● **Task objective**
Below are some records. Return exactly the lines from the one containing "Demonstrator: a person" through the one containing "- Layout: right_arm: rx", both included, and only those.

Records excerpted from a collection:
[Start of section]

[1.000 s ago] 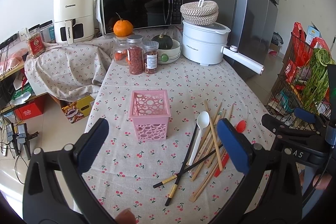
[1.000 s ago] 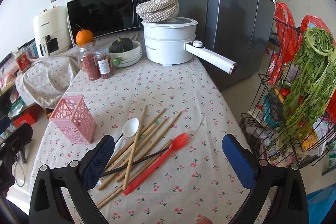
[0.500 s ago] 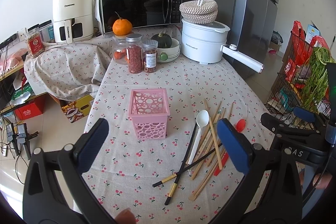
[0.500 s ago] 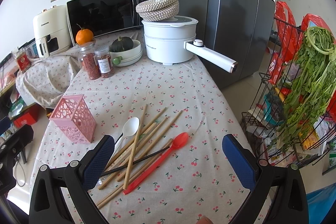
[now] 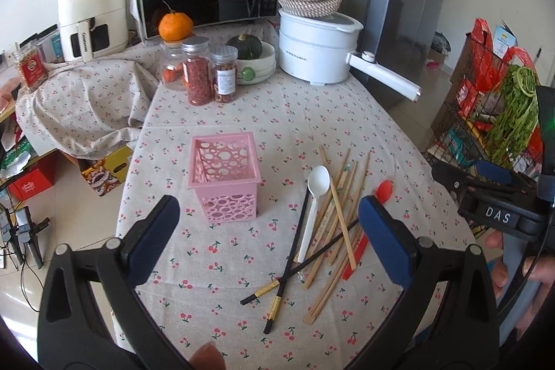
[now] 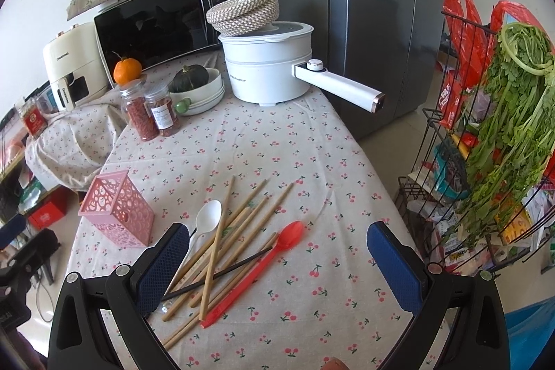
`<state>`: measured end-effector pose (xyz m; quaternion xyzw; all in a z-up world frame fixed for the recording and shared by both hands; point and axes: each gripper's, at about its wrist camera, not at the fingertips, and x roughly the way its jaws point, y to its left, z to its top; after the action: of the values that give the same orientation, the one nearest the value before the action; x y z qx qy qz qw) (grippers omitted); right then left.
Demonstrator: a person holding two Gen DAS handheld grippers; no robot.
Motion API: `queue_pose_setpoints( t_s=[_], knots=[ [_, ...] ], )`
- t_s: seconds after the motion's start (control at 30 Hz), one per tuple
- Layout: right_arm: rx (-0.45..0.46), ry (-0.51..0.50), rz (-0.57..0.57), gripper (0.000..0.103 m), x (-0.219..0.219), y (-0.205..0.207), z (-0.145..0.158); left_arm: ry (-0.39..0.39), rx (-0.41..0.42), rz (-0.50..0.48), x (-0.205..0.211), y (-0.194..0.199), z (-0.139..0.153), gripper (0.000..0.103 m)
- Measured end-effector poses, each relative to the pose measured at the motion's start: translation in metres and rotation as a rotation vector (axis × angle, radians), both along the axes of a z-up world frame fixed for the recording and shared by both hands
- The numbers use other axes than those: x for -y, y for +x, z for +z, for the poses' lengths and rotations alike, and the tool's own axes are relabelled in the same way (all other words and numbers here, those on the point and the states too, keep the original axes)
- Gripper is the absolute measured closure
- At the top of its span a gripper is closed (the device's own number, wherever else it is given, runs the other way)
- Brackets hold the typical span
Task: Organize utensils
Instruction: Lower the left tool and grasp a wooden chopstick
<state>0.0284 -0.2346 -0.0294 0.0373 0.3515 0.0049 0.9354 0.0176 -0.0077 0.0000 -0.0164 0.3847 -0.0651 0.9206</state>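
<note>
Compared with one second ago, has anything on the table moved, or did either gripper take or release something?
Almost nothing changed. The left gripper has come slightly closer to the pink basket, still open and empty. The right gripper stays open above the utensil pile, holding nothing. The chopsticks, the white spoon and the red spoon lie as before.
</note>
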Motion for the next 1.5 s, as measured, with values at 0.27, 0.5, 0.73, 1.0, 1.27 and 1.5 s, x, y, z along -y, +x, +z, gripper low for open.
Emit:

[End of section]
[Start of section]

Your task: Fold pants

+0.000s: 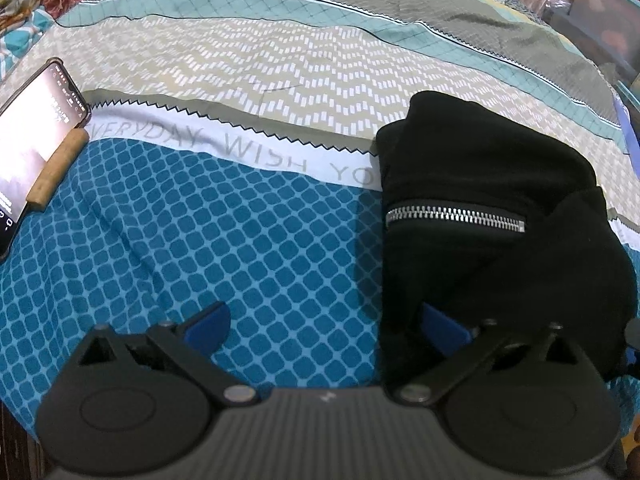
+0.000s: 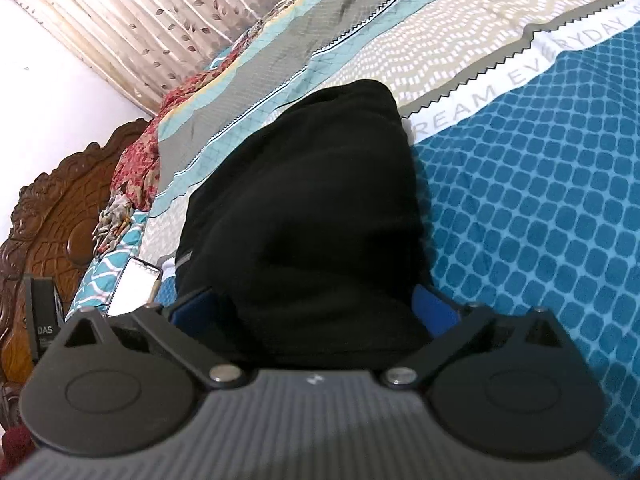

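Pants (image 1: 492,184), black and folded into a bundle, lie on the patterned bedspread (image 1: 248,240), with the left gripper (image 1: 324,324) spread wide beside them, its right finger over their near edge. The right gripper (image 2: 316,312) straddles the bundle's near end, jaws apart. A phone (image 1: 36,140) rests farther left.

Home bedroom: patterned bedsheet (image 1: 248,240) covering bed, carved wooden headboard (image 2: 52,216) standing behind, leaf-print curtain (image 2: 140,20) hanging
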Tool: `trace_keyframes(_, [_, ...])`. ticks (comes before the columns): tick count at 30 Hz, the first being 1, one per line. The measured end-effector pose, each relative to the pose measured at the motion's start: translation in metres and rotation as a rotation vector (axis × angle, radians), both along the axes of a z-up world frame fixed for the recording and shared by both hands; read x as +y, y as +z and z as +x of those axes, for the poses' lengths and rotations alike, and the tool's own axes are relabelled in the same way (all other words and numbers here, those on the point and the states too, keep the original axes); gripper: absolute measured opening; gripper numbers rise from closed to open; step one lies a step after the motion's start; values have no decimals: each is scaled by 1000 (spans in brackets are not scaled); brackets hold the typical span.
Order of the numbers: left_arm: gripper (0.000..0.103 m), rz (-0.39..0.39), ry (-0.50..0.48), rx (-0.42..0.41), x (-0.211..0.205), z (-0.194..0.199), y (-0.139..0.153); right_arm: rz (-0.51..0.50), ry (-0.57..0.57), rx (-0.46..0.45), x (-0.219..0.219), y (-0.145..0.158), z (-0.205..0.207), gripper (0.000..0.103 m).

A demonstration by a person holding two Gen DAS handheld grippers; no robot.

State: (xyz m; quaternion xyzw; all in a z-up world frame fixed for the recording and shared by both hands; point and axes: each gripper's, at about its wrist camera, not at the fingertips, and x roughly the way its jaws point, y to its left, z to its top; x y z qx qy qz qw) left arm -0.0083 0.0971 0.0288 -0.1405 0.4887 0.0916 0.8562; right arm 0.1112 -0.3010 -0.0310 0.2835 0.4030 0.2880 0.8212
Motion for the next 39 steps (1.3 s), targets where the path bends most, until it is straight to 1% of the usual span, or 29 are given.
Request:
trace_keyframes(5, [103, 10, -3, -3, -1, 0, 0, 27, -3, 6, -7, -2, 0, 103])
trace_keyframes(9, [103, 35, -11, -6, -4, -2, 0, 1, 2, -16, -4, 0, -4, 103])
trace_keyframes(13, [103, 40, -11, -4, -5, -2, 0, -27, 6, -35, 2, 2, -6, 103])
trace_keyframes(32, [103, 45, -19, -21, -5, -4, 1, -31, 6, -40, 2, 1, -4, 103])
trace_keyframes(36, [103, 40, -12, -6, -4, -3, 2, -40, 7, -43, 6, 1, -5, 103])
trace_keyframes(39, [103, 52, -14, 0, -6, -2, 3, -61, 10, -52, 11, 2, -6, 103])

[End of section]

● **Answer box**
Demonstrator: a person holding two Gen DAS handheld grippers; no robot.
Motion API: `queue_pose_setpoints( t_s=[_], knots=[ [_, ...] ], )`
- t_s: seconds after the motion's start (control at 30 Hz), one per tuple
- Layout: right_arm: rx (-0.45..0.46), ry (-0.51..0.50), rz (-0.57..0.57), gripper (0.000..0.103 m), x (-0.219..0.219), y (-0.205..0.207), z (-0.145..0.158); left_arm: ry (-0.39..0.39), rx (-0.41..0.42), rz (-0.50..0.48), x (-0.205..0.211), y (-0.194..0.199), z (-0.139..0.153), gripper (0.000..0.103 m)

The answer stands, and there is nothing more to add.